• [WHAT THIS TASK INVOLVES]:
Working from the records below, repeat exactly the lines starting at the line that contains "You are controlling" and ending at the line that contains "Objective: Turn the", inclusive.

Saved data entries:
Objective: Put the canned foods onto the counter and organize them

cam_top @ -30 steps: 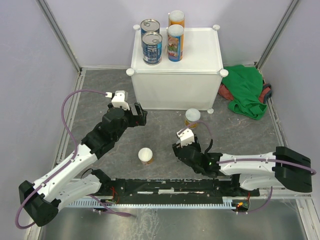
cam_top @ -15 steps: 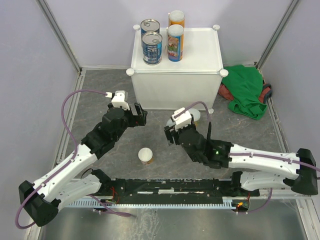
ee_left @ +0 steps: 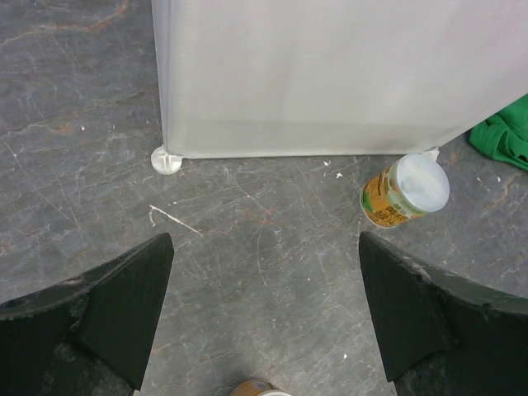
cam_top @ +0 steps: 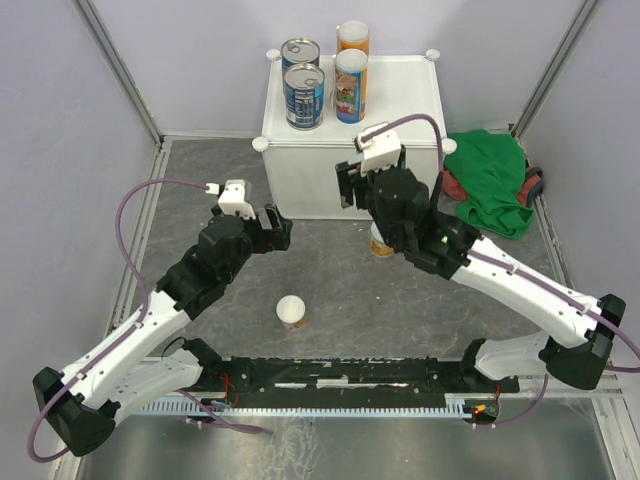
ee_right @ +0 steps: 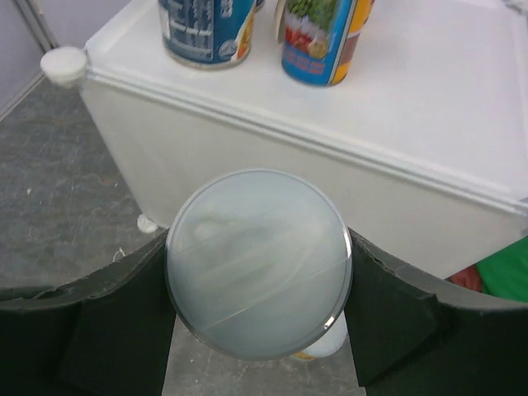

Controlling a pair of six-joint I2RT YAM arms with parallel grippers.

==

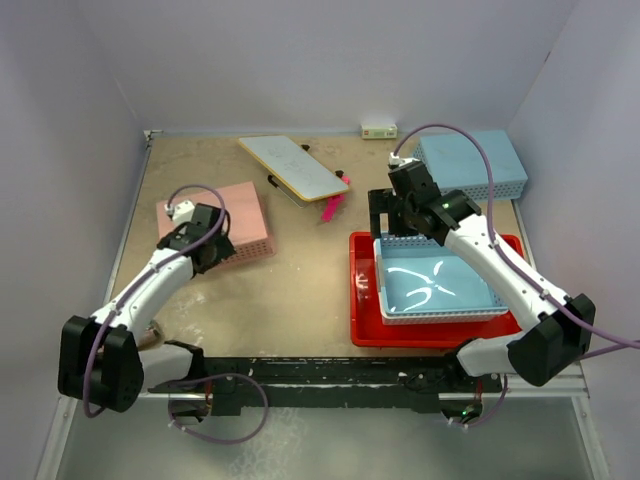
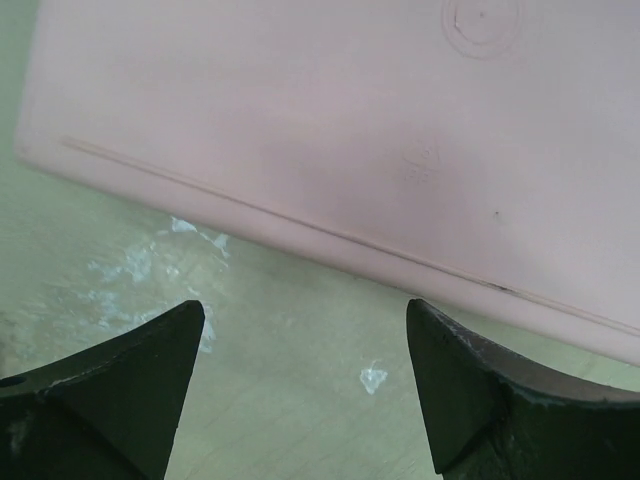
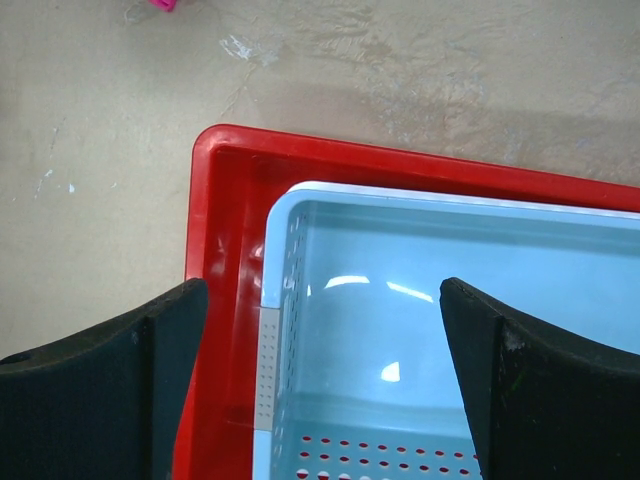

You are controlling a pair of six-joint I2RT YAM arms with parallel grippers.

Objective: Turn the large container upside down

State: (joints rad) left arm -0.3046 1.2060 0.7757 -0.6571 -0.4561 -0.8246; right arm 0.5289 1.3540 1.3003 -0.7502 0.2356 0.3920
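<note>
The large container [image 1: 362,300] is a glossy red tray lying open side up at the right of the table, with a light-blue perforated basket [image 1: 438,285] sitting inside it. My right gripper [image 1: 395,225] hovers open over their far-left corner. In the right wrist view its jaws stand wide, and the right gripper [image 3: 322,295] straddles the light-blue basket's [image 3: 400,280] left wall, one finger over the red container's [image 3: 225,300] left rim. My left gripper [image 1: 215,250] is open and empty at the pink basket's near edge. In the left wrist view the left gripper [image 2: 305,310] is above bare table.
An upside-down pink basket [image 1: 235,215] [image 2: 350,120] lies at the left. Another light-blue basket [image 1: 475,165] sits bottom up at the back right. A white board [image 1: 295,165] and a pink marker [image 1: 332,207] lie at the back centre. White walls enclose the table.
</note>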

• [RESPONSE TO THIS EXERCISE]:
You are controlling a pair of six-joint I2RT YAM arms with parallel grippers.

Objective: Turn the large container upside down

That completes the answer.